* **TRY IT**: In the material below, find the line containing "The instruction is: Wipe" and the line containing "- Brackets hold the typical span", then reproduce exactly both of them and every line between, and nothing else.

::: EXERCISE DATA

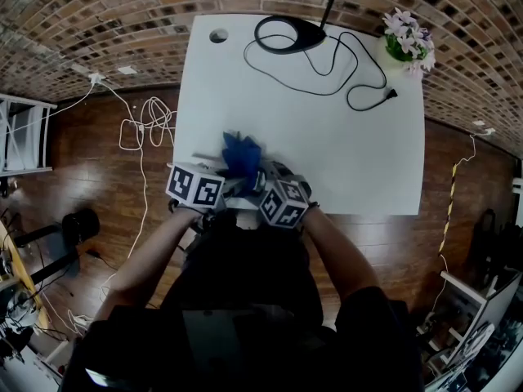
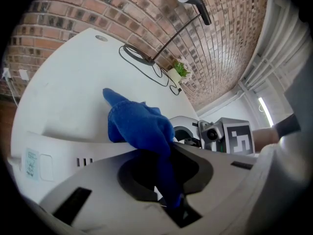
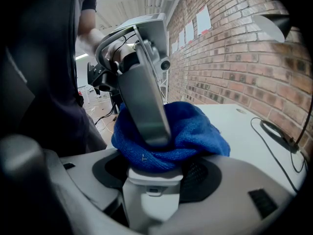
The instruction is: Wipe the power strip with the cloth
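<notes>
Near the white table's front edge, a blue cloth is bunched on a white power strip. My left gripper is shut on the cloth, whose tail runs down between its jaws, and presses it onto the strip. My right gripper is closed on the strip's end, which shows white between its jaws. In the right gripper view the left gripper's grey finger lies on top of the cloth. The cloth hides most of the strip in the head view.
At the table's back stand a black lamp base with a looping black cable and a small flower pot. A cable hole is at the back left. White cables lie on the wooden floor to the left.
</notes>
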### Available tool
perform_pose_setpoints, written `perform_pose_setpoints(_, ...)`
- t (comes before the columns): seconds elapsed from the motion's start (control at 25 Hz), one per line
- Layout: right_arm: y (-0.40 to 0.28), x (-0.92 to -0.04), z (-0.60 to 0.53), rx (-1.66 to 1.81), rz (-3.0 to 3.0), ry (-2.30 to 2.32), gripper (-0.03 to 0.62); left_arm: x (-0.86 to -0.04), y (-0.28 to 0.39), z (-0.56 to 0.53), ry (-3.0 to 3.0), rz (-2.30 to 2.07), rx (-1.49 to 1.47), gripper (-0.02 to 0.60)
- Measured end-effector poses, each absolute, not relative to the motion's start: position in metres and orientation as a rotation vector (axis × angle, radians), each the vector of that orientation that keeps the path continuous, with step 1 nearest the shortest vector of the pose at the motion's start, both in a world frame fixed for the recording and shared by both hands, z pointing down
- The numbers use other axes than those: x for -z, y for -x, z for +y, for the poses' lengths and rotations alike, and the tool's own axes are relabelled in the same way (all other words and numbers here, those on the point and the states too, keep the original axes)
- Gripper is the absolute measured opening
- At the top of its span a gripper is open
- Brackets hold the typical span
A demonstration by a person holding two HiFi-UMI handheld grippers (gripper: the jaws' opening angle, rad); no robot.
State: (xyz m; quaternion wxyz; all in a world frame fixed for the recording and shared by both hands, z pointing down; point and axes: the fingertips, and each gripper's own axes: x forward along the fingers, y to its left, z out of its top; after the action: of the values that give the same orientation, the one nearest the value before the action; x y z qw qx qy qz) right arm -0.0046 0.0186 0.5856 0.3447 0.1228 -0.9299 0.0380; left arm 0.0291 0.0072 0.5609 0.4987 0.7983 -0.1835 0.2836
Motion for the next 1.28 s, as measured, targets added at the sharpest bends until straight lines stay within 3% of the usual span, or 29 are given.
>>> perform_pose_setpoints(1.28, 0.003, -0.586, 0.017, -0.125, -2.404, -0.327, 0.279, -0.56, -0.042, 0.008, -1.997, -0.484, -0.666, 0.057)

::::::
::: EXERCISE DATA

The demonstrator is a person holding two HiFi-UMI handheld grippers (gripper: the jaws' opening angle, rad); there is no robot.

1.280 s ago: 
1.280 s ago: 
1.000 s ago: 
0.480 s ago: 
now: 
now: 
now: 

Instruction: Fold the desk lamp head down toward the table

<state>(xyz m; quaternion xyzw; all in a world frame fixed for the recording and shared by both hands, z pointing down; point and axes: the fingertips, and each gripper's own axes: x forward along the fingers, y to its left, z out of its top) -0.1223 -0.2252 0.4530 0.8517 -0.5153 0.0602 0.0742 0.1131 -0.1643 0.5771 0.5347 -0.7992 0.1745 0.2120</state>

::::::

* **SOLVED EXERCISE**:
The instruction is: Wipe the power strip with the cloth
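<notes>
Near the white table's front edge, a blue cloth is bunched on a white power strip. My left gripper is shut on the cloth, whose tail runs down between its jaws, and presses it onto the strip. My right gripper is closed on the strip's end, which shows white between its jaws. In the right gripper view the left gripper's grey finger lies on top of the cloth. The cloth hides most of the strip in the head view.
At the table's back stand a black lamp base with a looping black cable and a small flower pot. A cable hole is at the back left. White cables lie on the wooden floor to the left.
</notes>
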### Available tool
perform_pose_setpoints, written `perform_pose_setpoints(_, ...)`
- t (comes before the columns): seconds elapsed from the motion's start (control at 25 Hz), one per line
- Layout: right_arm: y (-0.40 to 0.28), x (-0.92 to -0.04), z (-0.60 to 0.53), rx (-1.66 to 1.81), rz (-3.0 to 3.0), ry (-2.30 to 2.32), gripper (-0.03 to 0.62); left_arm: x (-0.86 to -0.04), y (-0.28 to 0.39), z (-0.56 to 0.53), ry (-3.0 to 3.0), rz (-2.30 to 2.07), rx (-1.49 to 1.47), gripper (-0.02 to 0.60)
- Measured end-effector poses, each absolute, not relative to the motion's start: position in metres and orientation as a rotation vector (axis × angle, radians), each the vector of that orientation that keeps the path continuous, with step 1 nearest the shortest vector of the pose at the motion's start, both in a world frame fixed for the recording and shared by both hands, z pointing down
- The numbers use other axes than those: x for -z, y for -x, z for +y, for the poses' lengths and rotations alike, and the tool's own axes are relabelled in the same way (all other words and numbers here, those on the point and the states too, keep the original axes)
- Gripper is the absolute measured opening
- At the top of its span a gripper is open
- Brackets hold the typical span

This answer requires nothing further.